Lines that contain the string "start" are the ones to list; copy all of them from the records.

> **Recorded data**
═══
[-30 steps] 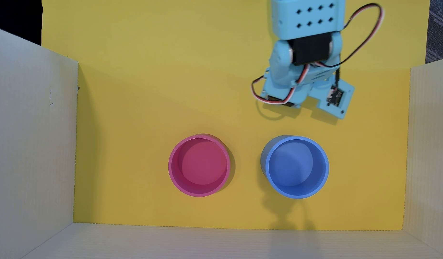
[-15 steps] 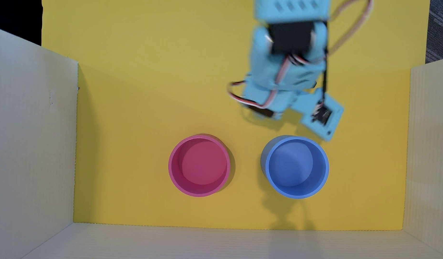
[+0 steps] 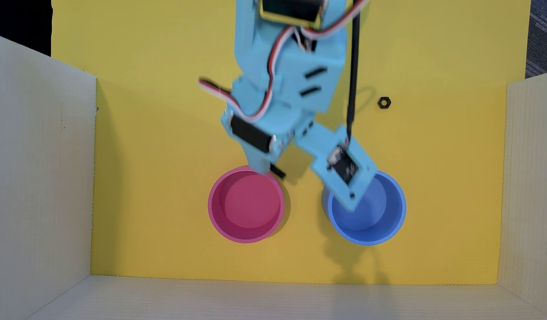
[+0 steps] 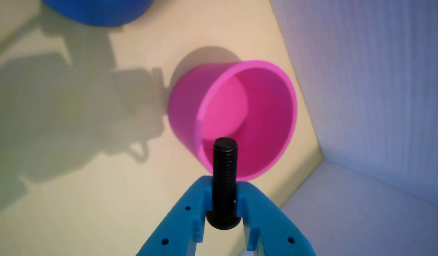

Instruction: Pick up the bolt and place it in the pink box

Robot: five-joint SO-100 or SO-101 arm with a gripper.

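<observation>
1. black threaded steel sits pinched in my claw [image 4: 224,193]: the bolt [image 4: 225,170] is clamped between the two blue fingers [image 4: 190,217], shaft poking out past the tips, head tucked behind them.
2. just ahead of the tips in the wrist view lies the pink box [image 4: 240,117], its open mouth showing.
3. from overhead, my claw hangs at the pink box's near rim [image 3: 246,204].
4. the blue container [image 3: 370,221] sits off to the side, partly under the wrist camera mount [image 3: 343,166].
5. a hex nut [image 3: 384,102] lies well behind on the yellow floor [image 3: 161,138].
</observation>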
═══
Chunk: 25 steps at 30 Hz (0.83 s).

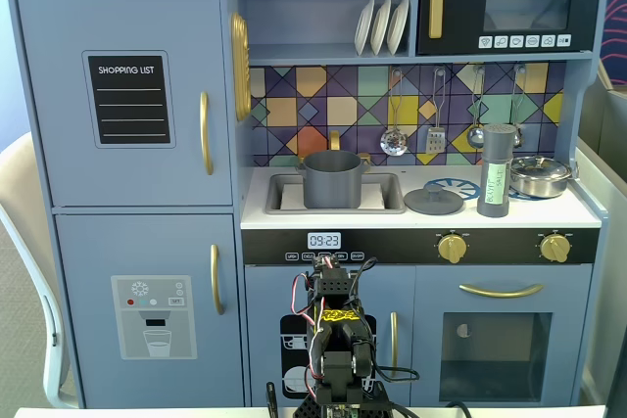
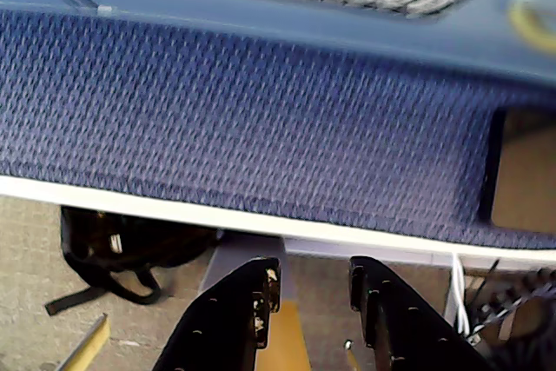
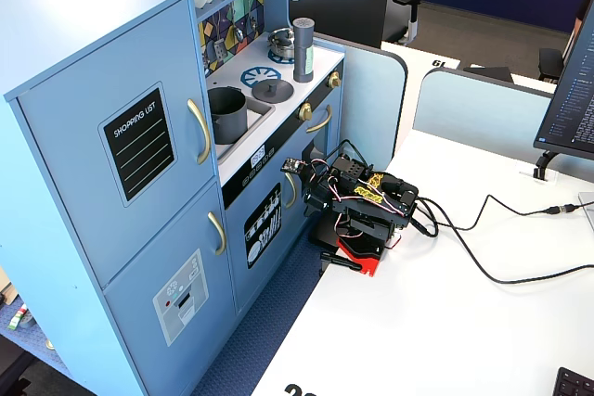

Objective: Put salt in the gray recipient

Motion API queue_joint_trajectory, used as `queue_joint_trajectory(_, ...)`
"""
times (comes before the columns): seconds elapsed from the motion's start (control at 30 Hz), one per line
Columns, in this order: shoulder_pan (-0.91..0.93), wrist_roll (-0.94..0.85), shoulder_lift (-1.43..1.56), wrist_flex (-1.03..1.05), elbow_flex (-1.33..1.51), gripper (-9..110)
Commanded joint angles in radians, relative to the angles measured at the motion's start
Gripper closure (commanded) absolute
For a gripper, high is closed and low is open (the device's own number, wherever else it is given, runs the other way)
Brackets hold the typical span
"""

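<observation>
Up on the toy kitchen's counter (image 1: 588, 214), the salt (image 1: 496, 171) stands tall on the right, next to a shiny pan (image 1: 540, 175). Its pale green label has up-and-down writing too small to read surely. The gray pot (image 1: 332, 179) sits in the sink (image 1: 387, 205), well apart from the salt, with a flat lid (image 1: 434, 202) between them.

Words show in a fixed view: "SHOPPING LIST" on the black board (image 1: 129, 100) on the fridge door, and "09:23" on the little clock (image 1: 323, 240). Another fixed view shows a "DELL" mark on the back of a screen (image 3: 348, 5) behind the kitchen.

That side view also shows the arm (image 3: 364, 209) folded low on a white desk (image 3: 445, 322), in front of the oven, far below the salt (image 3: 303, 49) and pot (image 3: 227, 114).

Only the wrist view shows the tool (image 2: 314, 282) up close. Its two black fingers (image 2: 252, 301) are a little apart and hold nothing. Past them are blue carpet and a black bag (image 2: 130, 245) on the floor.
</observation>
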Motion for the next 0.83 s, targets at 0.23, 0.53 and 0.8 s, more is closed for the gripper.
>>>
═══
> **Answer box**
times (comes before the columns): seconds elapsed from the motion's start (control at 30 Hz), one per line
Commanded joint angles in radians, relative to the angles measured at the motion's start

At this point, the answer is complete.